Mart ayında, Massachusetts’te bulunan St. Vincent Hastanesi’nde nazaranv yapan 800 hemşire greve gitti. Nisan ayında, Alabama’daki kömür madenlerinde çalışan 1100 madenci greve gitti. (Bu kümelerin her ikisi de greve devam ediyor.) Temmuz ayında, Frito-Lay fabrikasında çalışan çalışanlar greve gitti; onları, Ağustos ayında Nabisco fabrikalarında çalışan sendikal kardeşleri ve bu ay Kellogg fabrikalarında çalışanlar takip etti.
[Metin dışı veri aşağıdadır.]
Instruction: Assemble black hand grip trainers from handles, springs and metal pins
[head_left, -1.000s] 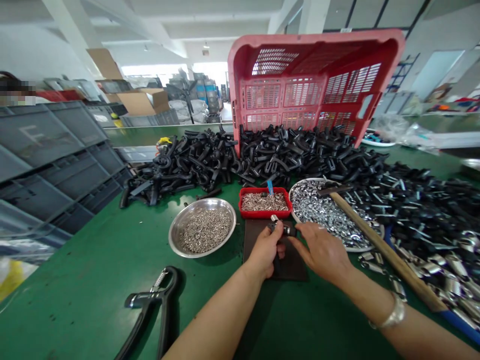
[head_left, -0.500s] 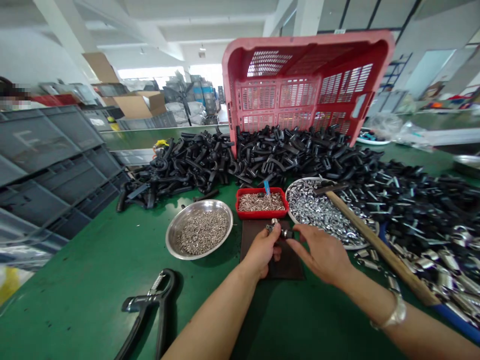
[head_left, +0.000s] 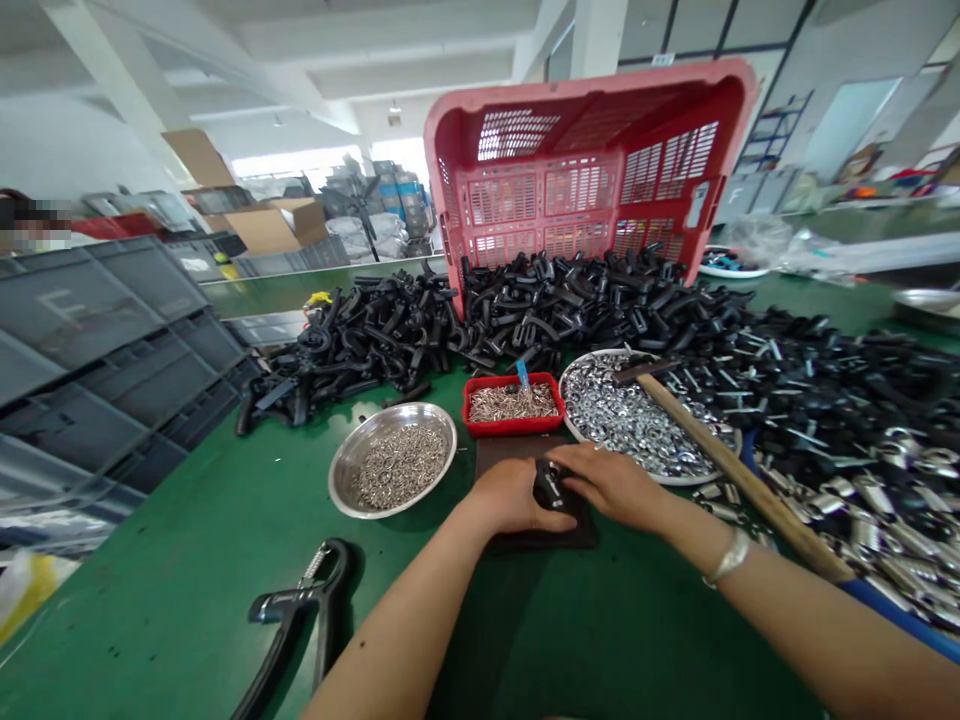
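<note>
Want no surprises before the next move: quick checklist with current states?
1. Black part held in left hand: ok.
2. Right hand at the part: ok; whether its fingers grip: cannot tell.
3. Dark pad beneath the hands: ok.
4. Red tray stocked with small metal pieces: ok.
5. Hammer in hand: not ok, it lies across the round tray of shiny metal parts.
6. Small fittings seated in the part: cannot tell, too small and partly covered.
</note>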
SON YILLARIN EN BÜYÜK GREV DALGASI

Geçtiğimiz hafta, 10.000 John Deere personeli greve çıktı ve IATSE’ye [Uluslararası Sahne Sanatları İşçileri Sendikası] üye 60.000 sinema ve televizyon işçisi en büyük grevin en uç noktasına ulaştı. Bunların içinde serpiştirilen sıhhat çalışanlarının, fabrika personellerinin, üniversite işçilerinin ve daha fazlasının katıldığı yüzlerce öteki grev yahut direniş gerçekleşti. Tüm bu olanların toplamdaki tesiri, Hemingway’in bir vakit içinder söylemiş olduği üzere, evvel ağır ağır ve akabinde aniden halkı saran garip bir heyecan duygusu oldu.
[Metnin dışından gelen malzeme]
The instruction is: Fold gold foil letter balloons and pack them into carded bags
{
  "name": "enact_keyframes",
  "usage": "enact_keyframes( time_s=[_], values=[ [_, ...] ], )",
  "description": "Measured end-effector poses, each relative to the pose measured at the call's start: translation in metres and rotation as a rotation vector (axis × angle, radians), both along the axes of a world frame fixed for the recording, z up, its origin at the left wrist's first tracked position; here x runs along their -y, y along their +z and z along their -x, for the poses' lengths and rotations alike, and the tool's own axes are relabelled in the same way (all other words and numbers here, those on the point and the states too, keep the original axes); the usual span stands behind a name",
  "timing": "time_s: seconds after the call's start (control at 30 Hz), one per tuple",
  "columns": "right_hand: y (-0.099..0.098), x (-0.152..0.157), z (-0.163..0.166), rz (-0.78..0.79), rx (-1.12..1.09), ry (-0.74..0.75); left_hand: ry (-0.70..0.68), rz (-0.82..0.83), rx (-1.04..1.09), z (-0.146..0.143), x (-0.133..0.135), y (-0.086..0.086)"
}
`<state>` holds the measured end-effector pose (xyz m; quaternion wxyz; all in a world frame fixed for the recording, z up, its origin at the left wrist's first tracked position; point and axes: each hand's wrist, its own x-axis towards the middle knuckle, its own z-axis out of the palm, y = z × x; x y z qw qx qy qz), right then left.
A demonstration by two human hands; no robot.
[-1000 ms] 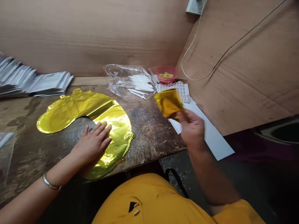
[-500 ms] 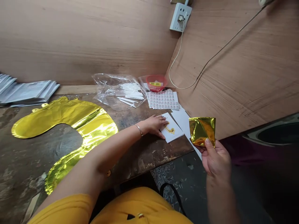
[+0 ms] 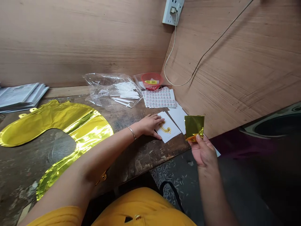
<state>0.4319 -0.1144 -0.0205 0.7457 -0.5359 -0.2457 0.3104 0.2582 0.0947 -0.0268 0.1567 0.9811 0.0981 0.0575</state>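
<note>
My left hand (image 3: 150,125) lies flat with fingers spread on the left edge of a white printed card (image 3: 170,133), which bears a gold curved picture. In my right hand (image 3: 204,152) is a folded square of gold foil (image 3: 194,125), pinched at its lower edge between thumb and fingers. The foil is held up near the table's right edge. A large flat gold foil balloon (image 3: 94,119), curved in shape, lies spread at the left, partly covered by my left forearm.
Sheets of printed labels (image 3: 160,98) lie behind the card, beside white sticks (image 3: 127,91) in a clear plastic bag (image 3: 97,84). A red basket (image 3: 154,86) stands in the corner. Stacked packets (image 3: 22,95) sit far left. A cord (image 3: 174,44) hangs from the wall socket (image 3: 172,14).
The view has shifted, so most things appear farther left. My right hand still grips the gold foil square, now tilted differently. My left hand stays on the card.
</note>
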Motion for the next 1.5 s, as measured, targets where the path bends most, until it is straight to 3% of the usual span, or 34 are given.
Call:
enact_keyframes(
  time_s=[0.13,0.3,0.5,0.67,0.73,0.83,0.97,1.03,1.1,1.27,1.4,1.5],
  values=[
    [-0.009,-0.005,-0.001,0.023,-0.14,0.13,-0.035,-0.068,0.075,0.004,0.007,0.0],
    [-0.006,-0.008,0.01,0.015,-0.189,0.232,0.044,-0.052,0.127,0.009,0.018,-0.011],
    [0.007,-0.022,0.028,-0.019,-0.249,0.264,0.037,-0.089,0.169,0.008,0.026,-0.014],
    [0.027,-0.011,0.026,-0.079,-0.202,0.188,0.21,-0.09,0.191,0.013,0.04,0.0],
    [0.033,-0.002,0.019,-0.11,-0.142,0.125,0.305,-0.046,0.273,0.032,0.046,0.01],
    [0.038,0.0,0.018,-0.027,-0.057,0.066,0.432,0.18,0.562,0.088,0.058,0.028],
    [0.044,-0.022,0.053,0.158,-0.032,0.243,0.831,0.387,0.718,0.189,0.081,0.041],
    [0.048,-0.04,0.084,0.169,-0.004,0.335,1.024,0.431,0.741,0.231,0.09,0.037],
    [0.049,-0.057,0.121,0.191,0.003,0.47,1.126,0.466,0.762,0.26,0.097,0.027],
    [0.024,-0.083,0.212,0.476,0.011,0.965,1.219,0.546,0.797,0.286,0.104,-0.003],
    [-0.003,-0.089,0.243,0.611,0.056,0.961,1.201,0.522,0.785,0.289,0.105,-0.015],
    [-0.009,-0.091,0.246,0.65,0.102,0.916,1.144,0.455,0.709,0.289,0.107,-0.018]
  ],
)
Amerikalılar buna aşina değil. Otuz yaşın üstündeki herkes hâlâ neoliberal ruhsal bir akşamdan kalmalık ortasında, hissedar sınıfının uzun müddettir hâkim olan önceliği karşısında kök salmış bir boyun eğme hissiyle çalışıyor. Bu his, örgütlü emeği çoklukla maaşını alarak susması ve Cumhuriyetçiler üzere onları aktif halde ezmeye çalışmadıkları için memnun olmaları gereken bir güruh olarak goren onlarca yıllık Demokrat siyasetçilerin bir eseri.
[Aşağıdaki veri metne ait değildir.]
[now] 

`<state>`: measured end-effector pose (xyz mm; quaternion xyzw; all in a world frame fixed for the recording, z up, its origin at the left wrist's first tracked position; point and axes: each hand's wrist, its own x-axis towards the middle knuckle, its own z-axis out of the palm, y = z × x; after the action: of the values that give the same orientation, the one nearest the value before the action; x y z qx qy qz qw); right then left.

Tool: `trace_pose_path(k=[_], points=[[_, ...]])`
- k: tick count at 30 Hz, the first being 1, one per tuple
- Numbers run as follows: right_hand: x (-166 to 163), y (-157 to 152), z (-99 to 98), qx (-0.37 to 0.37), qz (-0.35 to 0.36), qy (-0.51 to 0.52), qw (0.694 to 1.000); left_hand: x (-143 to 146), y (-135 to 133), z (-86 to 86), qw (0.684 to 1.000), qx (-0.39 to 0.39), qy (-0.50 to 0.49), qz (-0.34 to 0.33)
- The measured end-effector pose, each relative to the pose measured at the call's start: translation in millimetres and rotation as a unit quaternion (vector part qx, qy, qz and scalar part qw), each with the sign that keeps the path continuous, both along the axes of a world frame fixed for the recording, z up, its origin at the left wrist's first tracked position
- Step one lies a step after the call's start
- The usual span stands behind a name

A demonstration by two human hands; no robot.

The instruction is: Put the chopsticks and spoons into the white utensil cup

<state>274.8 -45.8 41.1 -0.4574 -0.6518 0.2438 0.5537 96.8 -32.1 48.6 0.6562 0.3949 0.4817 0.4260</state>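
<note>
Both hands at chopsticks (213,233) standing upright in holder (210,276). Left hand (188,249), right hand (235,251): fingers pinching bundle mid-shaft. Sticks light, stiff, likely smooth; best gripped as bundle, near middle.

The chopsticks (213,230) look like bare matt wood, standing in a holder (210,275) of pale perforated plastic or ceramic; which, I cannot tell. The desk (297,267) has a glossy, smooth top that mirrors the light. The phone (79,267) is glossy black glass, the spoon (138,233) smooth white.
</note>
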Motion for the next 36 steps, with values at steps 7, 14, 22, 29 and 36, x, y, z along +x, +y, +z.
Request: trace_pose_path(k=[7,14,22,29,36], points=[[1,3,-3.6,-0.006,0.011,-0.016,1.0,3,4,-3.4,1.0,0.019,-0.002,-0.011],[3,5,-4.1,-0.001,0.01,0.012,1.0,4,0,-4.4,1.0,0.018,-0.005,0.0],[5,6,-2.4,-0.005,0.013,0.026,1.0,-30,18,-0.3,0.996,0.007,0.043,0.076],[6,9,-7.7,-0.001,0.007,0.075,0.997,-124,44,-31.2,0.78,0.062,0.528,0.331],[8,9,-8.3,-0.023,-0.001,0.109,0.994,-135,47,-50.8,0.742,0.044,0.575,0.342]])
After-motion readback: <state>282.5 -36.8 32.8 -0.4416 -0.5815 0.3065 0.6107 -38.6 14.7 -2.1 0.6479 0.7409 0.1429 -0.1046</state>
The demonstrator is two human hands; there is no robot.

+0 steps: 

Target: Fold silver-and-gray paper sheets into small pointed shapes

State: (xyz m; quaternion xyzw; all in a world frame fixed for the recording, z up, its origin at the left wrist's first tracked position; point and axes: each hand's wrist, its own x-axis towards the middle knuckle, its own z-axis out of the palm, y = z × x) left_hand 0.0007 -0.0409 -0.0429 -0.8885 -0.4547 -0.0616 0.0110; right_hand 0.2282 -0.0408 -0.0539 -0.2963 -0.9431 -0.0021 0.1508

Kırk yıl evvel Ronald Reagan’ın grevdeki hava trafik kontrolörlerini işten atmasından bu yana, kamuoyunda, global sermayenin kuvvetli motoruna karşı uğraşta emeğin geri planda kaldığına ait açık bir algı mevcut. Kimi yalıtılmış parlak noktalara rağmen, bu algı ekseriyetle hakikat olageldi. Ulusal sahnede kendi güçlerini açık halde ortaya koyan emekçilerin apansız ortaya çıkan hayaleti, hayatta kalarak ürkekçe nükleer serpinti sığınağından dışarı bakan lakin dışarıda yalnızca büyük bir dans partisinin başladığını nazarann insanlara benzeyen bir fazlaca Amerikalı için biraz garip görünebilir.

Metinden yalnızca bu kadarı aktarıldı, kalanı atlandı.